La résistance des Ehel Hadrami renforcée par IRA

Ainsi, la résistance de la famille Ehel Hadrami fut-elle renforcée par l’afflux du mouvement IRA, dont les éléments se déployèrent dans la dite parcelle pour la protéger de jour comme de nuit. La famille Ehel Hadrami était empêchée depuis des années à construire sa parcelle, alors que Mohamed Mahmoud Ould Atigh avait pu en toute tranquillité clôturer la tienne, qu’il n’habite pas, en attendant de faire main basse sur le terrain contigu, celui occupé par la famille Hadrami.

Quelques membres de la famille Hadrami arrêtés au commissariat Arafat 1 (Crédit Hadrami)

Le préfet d’Arafat continue ainsi d’accentuer sa pression sur la famille Hadrami, multipliant les arrestations de militants d’IRA et de membres de la famille. Des arrestations qui s’arrêtent tous au niveau du commissariat d’Arafat 1, sans que les menaces de déferrement devant le Procureur de la République soient effectives.

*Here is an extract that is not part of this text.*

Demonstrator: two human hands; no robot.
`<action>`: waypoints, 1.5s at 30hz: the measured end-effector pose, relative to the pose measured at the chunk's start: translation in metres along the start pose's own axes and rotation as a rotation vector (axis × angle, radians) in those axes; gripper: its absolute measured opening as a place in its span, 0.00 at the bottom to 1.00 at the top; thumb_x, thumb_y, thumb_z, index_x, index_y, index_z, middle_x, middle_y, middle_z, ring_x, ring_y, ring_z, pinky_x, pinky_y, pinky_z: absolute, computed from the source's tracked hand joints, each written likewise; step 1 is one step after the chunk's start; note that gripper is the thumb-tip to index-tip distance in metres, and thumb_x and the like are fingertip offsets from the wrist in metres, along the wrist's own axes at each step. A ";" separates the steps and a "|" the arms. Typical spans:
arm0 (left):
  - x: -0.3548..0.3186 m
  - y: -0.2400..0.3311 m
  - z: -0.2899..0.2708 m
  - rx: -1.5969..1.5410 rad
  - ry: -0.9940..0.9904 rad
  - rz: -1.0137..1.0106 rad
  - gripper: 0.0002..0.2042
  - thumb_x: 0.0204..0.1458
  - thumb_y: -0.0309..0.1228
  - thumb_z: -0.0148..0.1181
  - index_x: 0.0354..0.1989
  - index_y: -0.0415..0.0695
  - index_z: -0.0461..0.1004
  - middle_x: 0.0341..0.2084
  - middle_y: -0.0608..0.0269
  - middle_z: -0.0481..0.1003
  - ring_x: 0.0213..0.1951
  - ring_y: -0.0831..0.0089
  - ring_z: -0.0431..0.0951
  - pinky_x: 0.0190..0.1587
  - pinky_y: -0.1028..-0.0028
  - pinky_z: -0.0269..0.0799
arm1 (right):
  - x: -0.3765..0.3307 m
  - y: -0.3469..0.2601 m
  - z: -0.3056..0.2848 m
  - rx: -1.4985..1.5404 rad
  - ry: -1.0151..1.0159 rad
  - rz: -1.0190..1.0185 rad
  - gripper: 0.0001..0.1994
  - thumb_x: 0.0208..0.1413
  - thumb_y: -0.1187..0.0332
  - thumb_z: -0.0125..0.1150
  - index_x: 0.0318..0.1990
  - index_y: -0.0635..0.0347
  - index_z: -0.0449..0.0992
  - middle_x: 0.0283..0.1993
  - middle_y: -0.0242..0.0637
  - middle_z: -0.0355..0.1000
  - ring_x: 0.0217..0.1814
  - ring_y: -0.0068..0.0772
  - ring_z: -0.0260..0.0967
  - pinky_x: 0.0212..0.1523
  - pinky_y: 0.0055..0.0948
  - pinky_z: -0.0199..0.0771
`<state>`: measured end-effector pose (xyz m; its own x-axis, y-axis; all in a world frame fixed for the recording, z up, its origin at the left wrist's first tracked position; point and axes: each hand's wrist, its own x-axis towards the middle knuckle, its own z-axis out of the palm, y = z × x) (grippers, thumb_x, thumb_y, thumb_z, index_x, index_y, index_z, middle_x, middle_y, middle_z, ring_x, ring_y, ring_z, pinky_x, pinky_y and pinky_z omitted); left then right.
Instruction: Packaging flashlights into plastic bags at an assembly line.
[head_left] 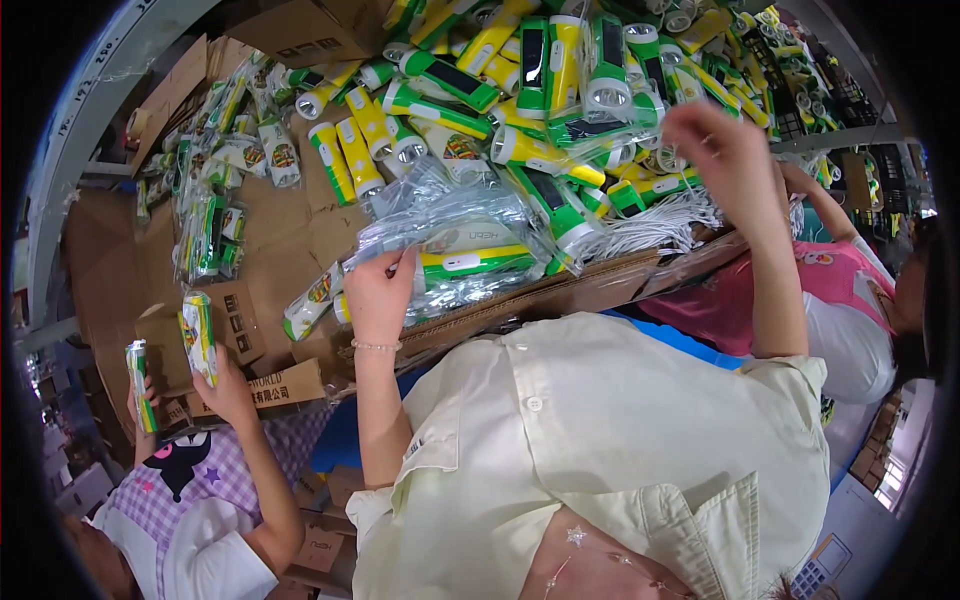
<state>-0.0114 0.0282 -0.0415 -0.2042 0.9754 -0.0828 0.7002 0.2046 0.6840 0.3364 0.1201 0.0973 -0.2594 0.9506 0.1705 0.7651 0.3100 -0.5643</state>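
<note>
Your left hand (378, 290) pinches the near end of a clear plastic bag holding a green-and-yellow torch (470, 262), mid-frame, fingers closed on the film. Your right hand (725, 160), upper right, hangs over the heap of loose green-and-yellow torches (560, 70), fingers curled; whether they grip anything, you cannot tell. The cardboard table edge (600, 285) runs just below the bag.

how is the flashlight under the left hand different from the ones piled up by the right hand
The flashlight under the left hand, a bagged flashlight, lies flat and alone inside a clear plastic bag on the cardboard; the piled flashlights are bare, with no bag. The bagged one lies crosswise, while the piled ones are heaped on each other at many angles. The right hand hovers at the pile's edge. Both kinds are green and yellow.
</note>
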 end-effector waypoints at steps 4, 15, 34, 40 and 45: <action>0.002 -0.003 -0.001 -0.033 -0.004 -0.030 0.13 0.50 0.35 0.60 0.27 0.35 0.78 0.07 0.62 0.67 0.11 0.80 0.67 0.17 0.76 0.60 | 0.009 -0.058 0.035 0.914 0.200 -0.213 0.04 0.55 0.76 0.56 0.38 0.62 0.73 0.32 0.42 0.74 0.28 0.25 0.72 0.28 0.21 0.73; 0.001 -0.013 0.002 -0.189 -0.063 -0.089 0.15 0.52 0.35 0.58 0.18 0.36 0.75 0.07 0.68 0.66 0.11 0.83 0.65 0.16 0.78 0.58 | -0.034 -0.060 0.200 1.261 -0.451 0.272 0.10 0.61 0.66 0.53 0.37 0.66 0.72 0.28 0.40 0.74 0.24 0.27 0.72 0.25 0.21 0.72; -0.001 -0.007 0.002 -0.201 -0.084 -0.138 0.12 0.50 0.35 0.59 0.28 0.35 0.77 0.11 0.50 0.70 0.14 0.66 0.70 0.21 0.70 0.63 | -0.045 -0.051 0.222 0.213 -0.106 -0.042 0.10 0.42 0.63 0.69 0.25 0.58 0.76 0.23 0.38 0.74 0.25 0.40 0.73 0.28 0.33 0.72; -0.003 -0.008 -0.001 -0.185 -0.069 -0.119 0.13 0.49 0.36 0.59 0.29 0.36 0.77 0.12 0.50 0.70 0.14 0.65 0.70 0.22 0.69 0.64 | 0.001 -0.084 0.162 1.125 -0.210 0.247 0.07 0.49 0.75 0.64 0.36 0.67 0.77 0.31 0.40 0.77 0.30 0.27 0.75 0.32 0.23 0.75; -0.002 -0.013 0.002 -0.216 -0.118 -0.222 0.12 0.50 0.35 0.59 0.30 0.37 0.78 0.10 0.55 0.70 0.13 0.73 0.70 0.20 0.72 0.63 | 0.005 -0.124 0.147 1.484 0.062 -0.124 0.05 0.49 0.78 0.61 0.34 0.70 0.76 0.33 0.48 0.75 0.32 0.33 0.75 0.32 0.29 0.78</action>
<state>-0.0189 0.0238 -0.0516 -0.2463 0.9143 -0.3217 0.4837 0.4035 0.7767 0.1533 0.0843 0.0500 -0.2227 0.9309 0.2895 -0.5518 0.1245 -0.8247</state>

Puis, les arrêtés d’hier, se font relâcher le lendemain. Une vie qui régule désormais le quotidien de la famille Hadrami qui s’est même vu agressée un jour par le clan Mohamed Mahmoud. Il s’en est suivi des échauffourées aux termes desquels, le clan Mohamed Mahmoud a battu retraite, emportant ses blessés.

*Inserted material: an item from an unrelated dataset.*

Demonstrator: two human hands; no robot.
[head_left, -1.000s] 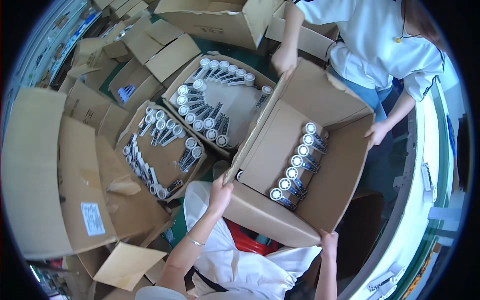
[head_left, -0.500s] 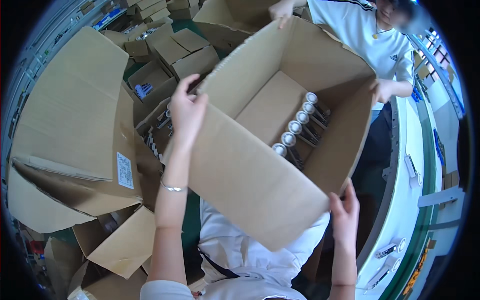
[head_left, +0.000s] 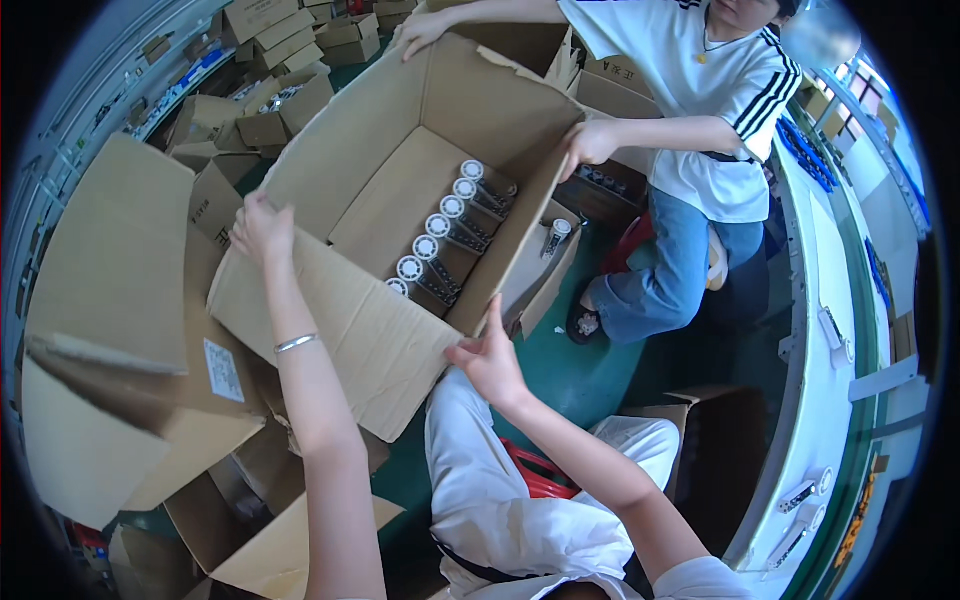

La complicité du préfet d’Arafat

Entre temps, la famille Hadrami qui vit dans des baraquements sordides était parvenue à ériger un mur de façade. Il ne dura pas longtemps, car le 3 octobre 2019, le préfet envoya des renforts de garde et de policiers, plus un «Caterpillar». La famille refusa que l’on casse son mur. La charge des forces de l’ordre fut impitoyable. Il n’y avait en ce moment que les membres féminins de la famille, dont une vieille femme aveugle qui sera bastonnée devant un grand rassemblement de curieux. Les filles furent traînées, battues, déshabillées. Puis, le petit mur, d’à peine 1 mètre de long sur 10 mètres de large, fut abattu. Des filles et quelques garçons en plus de quelques militants d’IRA furent arrêtés et conduits au commissariat de police d’Arafat 1. Le lendemain, ils furent relâchés. Ces arrestations s’étaient faites à l’insu du Directeur régional de la Sûreté de Nouakchott Sud.

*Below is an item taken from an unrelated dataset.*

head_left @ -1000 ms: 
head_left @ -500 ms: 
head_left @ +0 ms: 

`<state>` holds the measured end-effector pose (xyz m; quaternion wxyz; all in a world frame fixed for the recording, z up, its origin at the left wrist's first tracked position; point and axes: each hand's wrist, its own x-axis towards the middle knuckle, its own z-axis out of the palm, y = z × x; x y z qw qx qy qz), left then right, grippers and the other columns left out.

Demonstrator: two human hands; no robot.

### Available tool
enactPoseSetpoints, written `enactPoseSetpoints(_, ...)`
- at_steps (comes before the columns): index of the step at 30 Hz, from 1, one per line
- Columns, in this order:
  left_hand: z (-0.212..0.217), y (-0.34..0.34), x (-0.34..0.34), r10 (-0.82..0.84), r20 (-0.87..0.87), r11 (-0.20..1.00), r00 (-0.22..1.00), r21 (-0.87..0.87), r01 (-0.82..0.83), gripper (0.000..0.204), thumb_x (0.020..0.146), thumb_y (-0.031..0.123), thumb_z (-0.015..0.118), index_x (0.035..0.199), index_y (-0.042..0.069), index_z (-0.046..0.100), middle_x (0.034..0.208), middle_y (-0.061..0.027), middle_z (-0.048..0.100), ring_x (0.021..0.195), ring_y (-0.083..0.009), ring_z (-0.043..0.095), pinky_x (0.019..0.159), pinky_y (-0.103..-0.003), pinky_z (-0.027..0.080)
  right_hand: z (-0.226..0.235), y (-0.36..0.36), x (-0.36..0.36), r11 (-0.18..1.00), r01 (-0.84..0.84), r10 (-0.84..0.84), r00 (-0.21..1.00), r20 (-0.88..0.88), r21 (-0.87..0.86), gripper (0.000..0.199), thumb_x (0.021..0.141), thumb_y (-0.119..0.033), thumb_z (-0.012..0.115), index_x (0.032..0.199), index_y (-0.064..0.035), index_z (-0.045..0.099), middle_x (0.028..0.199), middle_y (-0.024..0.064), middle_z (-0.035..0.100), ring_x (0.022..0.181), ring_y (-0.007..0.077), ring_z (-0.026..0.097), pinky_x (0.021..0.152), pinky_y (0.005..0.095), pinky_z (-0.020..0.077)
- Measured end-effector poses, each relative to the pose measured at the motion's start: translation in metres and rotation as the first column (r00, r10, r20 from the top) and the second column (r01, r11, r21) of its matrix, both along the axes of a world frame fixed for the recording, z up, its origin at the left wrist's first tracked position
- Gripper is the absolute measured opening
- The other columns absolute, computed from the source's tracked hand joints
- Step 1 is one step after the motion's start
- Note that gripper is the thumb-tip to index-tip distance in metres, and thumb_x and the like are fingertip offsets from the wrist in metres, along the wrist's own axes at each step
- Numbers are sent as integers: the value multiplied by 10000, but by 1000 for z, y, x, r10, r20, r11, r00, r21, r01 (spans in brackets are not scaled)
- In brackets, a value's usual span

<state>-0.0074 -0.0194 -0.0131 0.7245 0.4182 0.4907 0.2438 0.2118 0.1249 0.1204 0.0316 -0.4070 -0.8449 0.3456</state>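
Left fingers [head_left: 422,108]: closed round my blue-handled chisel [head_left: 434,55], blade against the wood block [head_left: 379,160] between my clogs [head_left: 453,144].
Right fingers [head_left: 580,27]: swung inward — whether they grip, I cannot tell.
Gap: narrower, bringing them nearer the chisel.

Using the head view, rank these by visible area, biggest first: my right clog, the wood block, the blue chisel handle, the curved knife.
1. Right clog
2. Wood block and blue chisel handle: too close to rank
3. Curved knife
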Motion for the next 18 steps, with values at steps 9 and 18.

Le préfet envoie des policiers casser le mur (Crédit Aidara)

Selon le témoignage de la famille, le préfet refuse de les écouter et de recueillir leur version. «Chaque fois, il nous dit que le type, c’est-à-dire Mohamed Mahmoud, dispose d’un badge. Et quand nous lui disons, nous aussi nous avons non seulement le badge, mais l’attestation de l’Inspection générale du Ministère de l’Habitat et de sa commission, attestant notre propriété, il bouche les oreilles ». Selon Hacen Ould Hadrami, le préfet a pris fait et cause pour Mohamed Mahmoud et ne veut rien entendre. «Le comble, selon lui, même le préfet de Toujounine, qui n’a rien à voir dans cette affaire qui ne relève nullement de sa circonscription s’est aussi immiscé dans ce dossier, car à plusieurs reprises, ce sont des forces de l’ordre venant de Toujounine qui viennent nous harceler. Nous savons que nous avons affaire à un puissant homme d’affaires qui est prêt à dépenser des fortunes pour récupérer notre parcelle, mais ce sera  en passant sur nos corps».

Lundi 7 octobre 2019, la famille Ehel Hadrami a promis de demander audience à la Ministre de l’Habitat et de l’Urbanisme, pour qu’elle tranche définitivement sur ce dossier d’injustice flagrante. «Mohamed Mahmoud dispose de plusieurs terrains, alors que nous ne possédons que celui-ci. Nous ne possédons rien en dehors et si on nous dépouille, nous préférons nous immoler ici que de quitter » a affirmé Hacen, l’aîné de la famille Hadrami.